(Goal of the exercise) Where the listing below reaches the line containing "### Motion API", start writing out lines exactly, and stop once the line containing "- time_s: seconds" has been written.

(Available data)
+ + + + + + +
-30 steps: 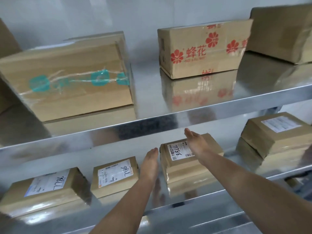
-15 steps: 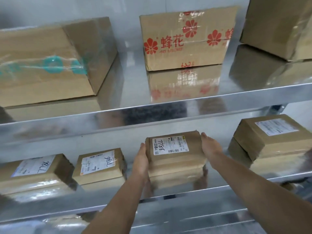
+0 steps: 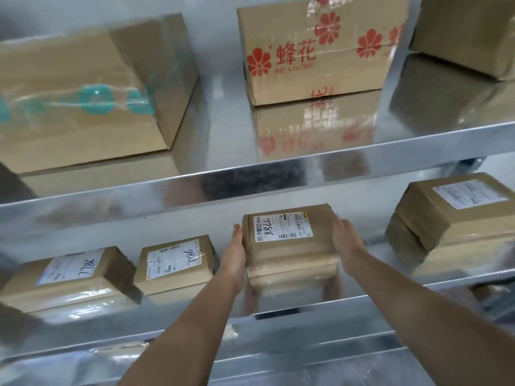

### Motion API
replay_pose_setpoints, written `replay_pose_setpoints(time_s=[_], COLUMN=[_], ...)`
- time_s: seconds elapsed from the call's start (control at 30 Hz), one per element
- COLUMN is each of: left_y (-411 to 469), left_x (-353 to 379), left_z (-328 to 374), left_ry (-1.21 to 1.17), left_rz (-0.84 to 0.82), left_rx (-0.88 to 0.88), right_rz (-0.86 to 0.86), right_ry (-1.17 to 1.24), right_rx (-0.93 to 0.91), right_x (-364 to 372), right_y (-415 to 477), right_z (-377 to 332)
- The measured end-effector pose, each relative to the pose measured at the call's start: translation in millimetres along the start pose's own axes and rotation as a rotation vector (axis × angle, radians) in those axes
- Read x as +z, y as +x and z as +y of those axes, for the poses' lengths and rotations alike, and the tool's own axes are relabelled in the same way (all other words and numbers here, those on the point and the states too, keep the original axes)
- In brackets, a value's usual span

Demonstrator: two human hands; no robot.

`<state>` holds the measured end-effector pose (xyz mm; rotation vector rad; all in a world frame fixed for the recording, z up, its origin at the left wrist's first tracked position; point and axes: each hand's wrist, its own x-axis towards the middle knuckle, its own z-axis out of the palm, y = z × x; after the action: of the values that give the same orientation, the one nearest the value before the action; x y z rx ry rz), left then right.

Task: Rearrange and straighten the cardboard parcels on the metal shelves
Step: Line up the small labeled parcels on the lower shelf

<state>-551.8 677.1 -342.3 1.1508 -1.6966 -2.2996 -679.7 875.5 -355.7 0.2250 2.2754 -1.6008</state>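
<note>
Two flat hands hold a small labelled parcel by its sides on the lower shelf.

The left hand [image 3: 234,256] and right hand [image 3: 345,242] press straight-fingered against opposite sides of the parcel [image 3: 289,254], not curled round it. The parcel appears to rest on the lower shelf [image 3: 195,325], between a neighbouring parcel [image 3: 175,270] and a stack [image 3: 451,227]. To square it well, even pressure from both palms should slide it, not lift it, until its front runs parallel with the shelf edge, label up.

The 7786 parcel [image 3: 289,246], askew before, has been turned nearly square on the lower shelf [image 3: 195,310]. The left hand [image 3: 234,254] and right hand [image 3: 345,243] have been brought flat against its sides.
</note>
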Motion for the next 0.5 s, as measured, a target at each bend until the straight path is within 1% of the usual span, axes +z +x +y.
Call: replay_pose_setpoints(time_s=[0.07, 0.2, 0.3, 0.5], left_y=[-4.9, -0.5, -7.6, -11.0], left_x=[0.0, 3.4, 7.4, 20.3], left_z=[-1.0, -2.2, -3.1, -9.1], left_ry=[0.013, 0.006, 0.017, -0.028], left_rz=[0.048, 0.058, 0.089, 0.127], left_rx=[-0.002, 0.036, 0.036, 0.057], right_rz=[-0.015, 0.029, -0.033, -0.089], right_ry=[-0.013, -0.032, -0.019, 0.047], right_rx=[0.011, 0.010, 0.017, 0.021], right_x=[0.9, -2.7, -5.2, -21.9], right_y=[1.0, -3.0, -5.8, -7.7], right_z=[5.7, 1.4, -2.4, 0.8])
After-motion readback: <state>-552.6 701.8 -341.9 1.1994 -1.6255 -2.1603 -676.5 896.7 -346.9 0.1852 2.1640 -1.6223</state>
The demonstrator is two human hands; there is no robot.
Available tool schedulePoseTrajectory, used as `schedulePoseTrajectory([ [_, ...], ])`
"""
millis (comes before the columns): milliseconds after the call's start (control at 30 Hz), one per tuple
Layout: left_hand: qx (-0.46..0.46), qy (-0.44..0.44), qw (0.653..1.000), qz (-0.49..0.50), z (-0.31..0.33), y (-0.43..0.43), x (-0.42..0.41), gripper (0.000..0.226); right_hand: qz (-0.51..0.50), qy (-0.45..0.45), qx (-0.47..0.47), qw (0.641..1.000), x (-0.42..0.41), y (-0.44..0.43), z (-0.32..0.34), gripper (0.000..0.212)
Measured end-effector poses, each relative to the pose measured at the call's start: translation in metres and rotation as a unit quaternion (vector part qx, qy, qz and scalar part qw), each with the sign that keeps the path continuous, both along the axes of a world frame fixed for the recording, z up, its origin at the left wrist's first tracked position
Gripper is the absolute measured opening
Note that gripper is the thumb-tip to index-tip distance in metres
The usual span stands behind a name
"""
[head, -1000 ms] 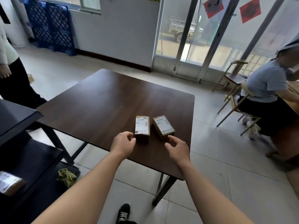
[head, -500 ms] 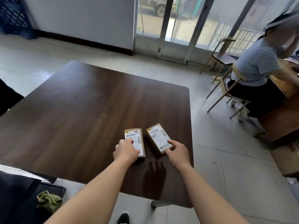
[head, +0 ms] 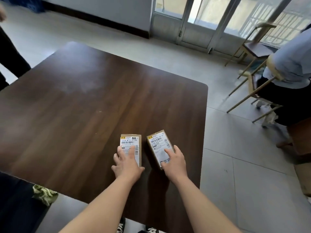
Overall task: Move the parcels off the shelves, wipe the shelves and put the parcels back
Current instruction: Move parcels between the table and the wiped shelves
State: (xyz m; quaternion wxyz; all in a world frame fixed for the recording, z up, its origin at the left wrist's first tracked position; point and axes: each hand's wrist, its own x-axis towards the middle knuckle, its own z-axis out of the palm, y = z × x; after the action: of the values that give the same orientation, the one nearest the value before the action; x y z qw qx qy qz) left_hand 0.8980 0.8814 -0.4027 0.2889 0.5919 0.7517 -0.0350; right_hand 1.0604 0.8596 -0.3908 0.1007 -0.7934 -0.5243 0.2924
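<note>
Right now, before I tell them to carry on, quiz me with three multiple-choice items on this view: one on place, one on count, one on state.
1. Where do the parcels lie?
A. On the dark wooden table, near its right side
B. On the floor tiles
C. On the empty chair

2. How many parcels are on the table?
A. One
B. Two
C. Four

3. What are the hands doing?
A. Both hang in the air
B. Both hold a cloth
C. Each rests on top of one parcel

Answers:
1 A: both boxes sit on the table, toward its right edge.
2 B: only the left parcel and the right parcel show.
3 C: the left hand lies on the left parcel, the right hand on the right one.
</note>
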Motion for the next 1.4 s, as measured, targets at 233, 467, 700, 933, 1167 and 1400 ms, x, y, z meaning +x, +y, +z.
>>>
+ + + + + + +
(Answer below)
### Motion API
replay_pose_setpoints, written `replay_pose_setpoints(time_s=[_], COLUMN=[_], ...)`
- time_s: seconds elapsed from the call's start (control at 30 Hz), one per element

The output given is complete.